I have a lot of sympathy for Jay Wilson because I believe that he was given a basically impossible design task: he had to somehow design a fun game around a real money auction house.
The only way for the RMAH to work was to make it nearly impossible to get good items from monsters and force the use of the RMAH, so he had to design to a fun Diablo game where it's incredibly unlikely to see good drops. Think about how ridiculous of a design challenge that was.

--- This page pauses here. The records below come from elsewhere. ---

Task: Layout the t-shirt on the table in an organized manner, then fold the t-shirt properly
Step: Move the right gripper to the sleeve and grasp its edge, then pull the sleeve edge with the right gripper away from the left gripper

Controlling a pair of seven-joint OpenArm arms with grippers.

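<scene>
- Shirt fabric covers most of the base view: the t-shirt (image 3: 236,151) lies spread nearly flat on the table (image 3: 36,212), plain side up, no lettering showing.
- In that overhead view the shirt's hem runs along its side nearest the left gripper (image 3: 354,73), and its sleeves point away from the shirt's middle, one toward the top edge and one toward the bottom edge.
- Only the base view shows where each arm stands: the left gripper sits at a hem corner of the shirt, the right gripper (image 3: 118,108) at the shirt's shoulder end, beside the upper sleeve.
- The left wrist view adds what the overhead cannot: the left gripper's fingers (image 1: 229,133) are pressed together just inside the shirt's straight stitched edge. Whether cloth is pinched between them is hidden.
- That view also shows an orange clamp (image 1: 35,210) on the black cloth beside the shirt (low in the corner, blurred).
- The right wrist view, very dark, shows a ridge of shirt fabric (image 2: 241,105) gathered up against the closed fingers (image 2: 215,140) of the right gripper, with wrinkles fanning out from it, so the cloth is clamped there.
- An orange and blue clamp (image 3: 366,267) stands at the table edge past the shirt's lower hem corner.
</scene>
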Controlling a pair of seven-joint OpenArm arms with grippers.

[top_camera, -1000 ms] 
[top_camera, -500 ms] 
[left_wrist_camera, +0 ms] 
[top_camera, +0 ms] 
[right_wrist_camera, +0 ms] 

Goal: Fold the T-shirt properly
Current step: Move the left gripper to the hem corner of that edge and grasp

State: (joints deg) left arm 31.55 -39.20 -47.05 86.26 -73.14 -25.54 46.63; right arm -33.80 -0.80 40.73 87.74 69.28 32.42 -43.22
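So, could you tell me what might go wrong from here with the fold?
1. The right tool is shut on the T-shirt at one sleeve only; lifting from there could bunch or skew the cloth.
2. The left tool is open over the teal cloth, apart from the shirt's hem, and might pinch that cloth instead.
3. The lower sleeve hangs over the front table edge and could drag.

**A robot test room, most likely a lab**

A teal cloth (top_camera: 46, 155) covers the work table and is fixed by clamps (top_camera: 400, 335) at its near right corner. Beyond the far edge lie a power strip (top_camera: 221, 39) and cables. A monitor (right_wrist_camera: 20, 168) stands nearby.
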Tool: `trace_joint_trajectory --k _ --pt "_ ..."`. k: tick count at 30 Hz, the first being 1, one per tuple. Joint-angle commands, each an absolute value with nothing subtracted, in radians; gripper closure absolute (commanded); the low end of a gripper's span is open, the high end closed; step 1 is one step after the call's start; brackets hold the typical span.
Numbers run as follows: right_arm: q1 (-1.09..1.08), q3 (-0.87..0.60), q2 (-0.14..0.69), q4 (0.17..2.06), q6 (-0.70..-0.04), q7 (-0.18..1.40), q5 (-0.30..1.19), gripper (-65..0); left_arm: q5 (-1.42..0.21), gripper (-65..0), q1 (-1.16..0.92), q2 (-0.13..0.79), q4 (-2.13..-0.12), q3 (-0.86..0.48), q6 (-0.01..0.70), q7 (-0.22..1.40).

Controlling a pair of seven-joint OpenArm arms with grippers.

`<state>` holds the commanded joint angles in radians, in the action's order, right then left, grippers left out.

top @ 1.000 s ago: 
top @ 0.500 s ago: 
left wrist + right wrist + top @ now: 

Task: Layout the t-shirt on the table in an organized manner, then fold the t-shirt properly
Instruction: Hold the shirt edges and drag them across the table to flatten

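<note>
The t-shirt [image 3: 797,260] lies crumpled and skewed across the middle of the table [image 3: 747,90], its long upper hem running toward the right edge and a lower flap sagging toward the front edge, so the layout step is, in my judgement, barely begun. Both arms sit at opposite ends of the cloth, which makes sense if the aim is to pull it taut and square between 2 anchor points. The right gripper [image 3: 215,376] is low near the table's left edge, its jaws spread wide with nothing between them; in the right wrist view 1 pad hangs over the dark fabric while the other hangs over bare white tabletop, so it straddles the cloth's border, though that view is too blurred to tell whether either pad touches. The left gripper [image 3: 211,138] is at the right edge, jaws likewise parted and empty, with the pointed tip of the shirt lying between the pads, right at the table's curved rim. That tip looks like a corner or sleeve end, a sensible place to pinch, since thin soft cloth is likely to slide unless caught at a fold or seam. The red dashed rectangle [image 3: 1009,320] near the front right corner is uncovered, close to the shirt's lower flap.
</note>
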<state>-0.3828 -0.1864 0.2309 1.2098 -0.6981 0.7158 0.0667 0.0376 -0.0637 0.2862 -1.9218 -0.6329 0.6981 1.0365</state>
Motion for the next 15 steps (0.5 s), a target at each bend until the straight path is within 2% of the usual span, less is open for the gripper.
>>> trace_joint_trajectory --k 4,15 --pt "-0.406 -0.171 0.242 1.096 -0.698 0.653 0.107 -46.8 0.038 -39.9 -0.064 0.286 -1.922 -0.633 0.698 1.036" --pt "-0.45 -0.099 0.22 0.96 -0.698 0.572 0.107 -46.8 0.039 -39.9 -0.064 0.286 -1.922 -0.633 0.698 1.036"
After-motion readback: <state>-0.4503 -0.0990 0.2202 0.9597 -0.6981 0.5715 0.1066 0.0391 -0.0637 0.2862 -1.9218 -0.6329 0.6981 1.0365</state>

Blizzard forced the RMAH onto this game. It wasn't Wilson's choice. I really don't believe this game can be saved without removing the RMAH. If you look at the stuff he actually did have control over, such as the feel of the gameplay, the visceral combat, and stuff like that, those parts of the game are quite excellent. Diablo 3 actually "feels" better than every other action/RPG out there. The feedback on the Barbarian's attacks, in particular, is fantastic. The only design element of Diablo 3 that I really hate is that there isn't a "no dialog" option that you can choose. In a game like this, where you farm the same stuff perpetually, it's ridiculous that you have to skip through the obnoxious dialog boxes forever. That was a colossal mistake.
Having said all of that, though, I'm still not really sure how Wilson got this job in the first place. He really didn't have the history or background for a game as high-profile and critical as Diablo 3.